What is being asked – Beginning with the first line and ending with the one containing "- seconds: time", copy the lines of the listing below exactly; omit everything else.

Data below –
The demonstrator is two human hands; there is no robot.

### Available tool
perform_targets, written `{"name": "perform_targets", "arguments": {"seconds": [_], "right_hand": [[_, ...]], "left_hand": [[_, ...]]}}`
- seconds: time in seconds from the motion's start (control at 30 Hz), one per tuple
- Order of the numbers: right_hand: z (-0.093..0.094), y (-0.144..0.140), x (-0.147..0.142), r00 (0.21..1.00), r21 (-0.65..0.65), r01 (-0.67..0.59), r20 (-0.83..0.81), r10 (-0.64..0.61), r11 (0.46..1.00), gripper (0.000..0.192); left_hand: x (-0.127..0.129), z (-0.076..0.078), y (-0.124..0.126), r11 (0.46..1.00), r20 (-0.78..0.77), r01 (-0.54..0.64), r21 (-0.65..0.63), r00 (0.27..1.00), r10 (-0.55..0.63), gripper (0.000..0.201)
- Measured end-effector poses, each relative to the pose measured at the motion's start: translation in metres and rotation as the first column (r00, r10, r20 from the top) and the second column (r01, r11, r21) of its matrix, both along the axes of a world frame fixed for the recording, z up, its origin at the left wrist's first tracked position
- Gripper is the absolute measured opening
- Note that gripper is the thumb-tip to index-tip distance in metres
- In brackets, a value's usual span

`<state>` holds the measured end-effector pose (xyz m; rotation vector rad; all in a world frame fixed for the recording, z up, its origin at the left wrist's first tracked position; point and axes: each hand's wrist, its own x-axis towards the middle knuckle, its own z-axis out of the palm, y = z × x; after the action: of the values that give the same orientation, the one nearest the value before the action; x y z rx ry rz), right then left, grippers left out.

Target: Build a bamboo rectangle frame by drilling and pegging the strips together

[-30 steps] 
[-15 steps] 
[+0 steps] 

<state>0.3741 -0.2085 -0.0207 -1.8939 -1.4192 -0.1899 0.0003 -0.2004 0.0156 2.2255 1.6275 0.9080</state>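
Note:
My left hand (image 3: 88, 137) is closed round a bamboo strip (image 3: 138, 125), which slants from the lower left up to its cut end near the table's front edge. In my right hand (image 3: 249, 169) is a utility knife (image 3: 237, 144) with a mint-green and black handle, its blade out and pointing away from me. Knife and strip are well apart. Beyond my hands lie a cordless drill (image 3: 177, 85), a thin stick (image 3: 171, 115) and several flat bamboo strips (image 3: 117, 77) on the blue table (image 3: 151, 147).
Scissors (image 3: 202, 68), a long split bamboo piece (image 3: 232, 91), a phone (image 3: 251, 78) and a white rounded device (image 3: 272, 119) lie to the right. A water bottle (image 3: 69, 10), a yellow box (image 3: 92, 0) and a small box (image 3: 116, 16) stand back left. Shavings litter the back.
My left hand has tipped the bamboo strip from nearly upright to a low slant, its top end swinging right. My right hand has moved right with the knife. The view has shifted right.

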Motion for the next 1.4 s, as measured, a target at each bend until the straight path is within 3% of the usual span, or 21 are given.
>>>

Solution for this problem –
The demonstrator is two human hands; there is no robot.

### Available tool
perform_targets, written `{"name": "perform_targets", "arguments": {"seconds": [_], "right_hand": [[_, ...]], "left_hand": [[_, ...]]}}`
- seconds: time in seconds from the motion's start (control at 30 Hz), one per tuple

The answer is complete.